As Ottawa has grown, College Ward, once the heart of the City of Nepean, is no longer on the edge of the city. We now have large suburbs all around whose residents want access to what our city has to offer both north and south: the river, the LRT, the Greenbelt, shopping, schools, good employers. This growing population is straining our transportation network, and we are taking longer to get to where we want to go.
We sit in traffic. Buses sit in traffic. Cut-through traffic comes in to residential neighbourhoods at high speeds. The city pays for temporary traffic-calming but we can barely keep up. So people don’t feel safe to walk or bike anywhere, which means you’re going to choose to drive and sit in traffic. You’re not going to opt for a bus because it can’t get you anywhere on time (the most recent statistics from OC Transpo cited that 32 per cent of trips not delivered on time were because of on-street service adjustments, including traffic congestion). You’re locked into a bad choice. Does that feel like freedom to you?

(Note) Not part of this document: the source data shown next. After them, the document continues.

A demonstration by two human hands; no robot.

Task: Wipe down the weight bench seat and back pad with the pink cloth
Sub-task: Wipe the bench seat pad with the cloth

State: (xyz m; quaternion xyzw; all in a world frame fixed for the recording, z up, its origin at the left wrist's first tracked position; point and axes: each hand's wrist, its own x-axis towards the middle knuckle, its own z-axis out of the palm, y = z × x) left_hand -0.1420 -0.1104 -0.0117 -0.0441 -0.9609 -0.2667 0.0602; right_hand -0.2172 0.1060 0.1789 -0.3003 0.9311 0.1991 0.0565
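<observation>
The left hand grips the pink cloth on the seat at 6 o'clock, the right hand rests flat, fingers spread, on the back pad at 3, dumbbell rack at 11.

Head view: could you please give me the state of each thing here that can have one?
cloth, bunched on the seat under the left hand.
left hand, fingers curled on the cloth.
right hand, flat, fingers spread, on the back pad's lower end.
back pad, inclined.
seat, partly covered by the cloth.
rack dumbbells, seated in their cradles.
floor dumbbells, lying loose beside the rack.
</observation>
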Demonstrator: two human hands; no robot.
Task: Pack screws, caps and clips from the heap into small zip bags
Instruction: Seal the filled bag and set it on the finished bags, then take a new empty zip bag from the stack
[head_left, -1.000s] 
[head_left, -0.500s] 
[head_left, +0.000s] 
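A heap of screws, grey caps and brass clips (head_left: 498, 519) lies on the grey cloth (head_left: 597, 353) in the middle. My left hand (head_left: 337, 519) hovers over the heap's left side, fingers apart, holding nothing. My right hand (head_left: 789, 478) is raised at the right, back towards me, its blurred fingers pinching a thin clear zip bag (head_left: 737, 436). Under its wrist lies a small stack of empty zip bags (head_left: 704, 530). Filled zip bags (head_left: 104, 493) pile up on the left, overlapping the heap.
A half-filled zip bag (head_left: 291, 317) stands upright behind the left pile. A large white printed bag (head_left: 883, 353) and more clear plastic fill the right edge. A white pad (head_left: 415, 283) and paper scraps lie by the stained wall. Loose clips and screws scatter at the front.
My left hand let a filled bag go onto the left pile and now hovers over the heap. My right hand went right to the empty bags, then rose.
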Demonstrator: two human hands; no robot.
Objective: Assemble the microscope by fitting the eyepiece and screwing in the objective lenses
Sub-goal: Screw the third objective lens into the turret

It doesn’t feel like freedom for me, when I have to load two kids in snowsuits into a car in winter just to go get a bag of milk. It doesn’t feel like freedom for the parent who is late for work because they feel compelled to drive their kid to school, four blocks away. It doesn’t feel like freedom for those kids who don’t want to get dropped off by said parents because it’s too embarrassing. It doesn’t feel like freedom for the paramedic who is trying to reach an incident but no one can move over.
We need safe pedestrian and cycling infrastructure so that the people who can, will choose to walk or cycle to get something done. They can make that choice and decrease the number of cars on the road. The fewer cars on the road, the less congestion there is for those who can’t choose anything but a vehicle, and we get our buses moving around better. We get some actual freedom of movement within our communities, which increases local spending, enhances neighbourhood relationships and community safety, and gives us better air to breathe.
I was glad to work with MTO and city staff for a vision that promotes freedom of choice in our growing city.
Laine Johnson is the city councillor for College Ward.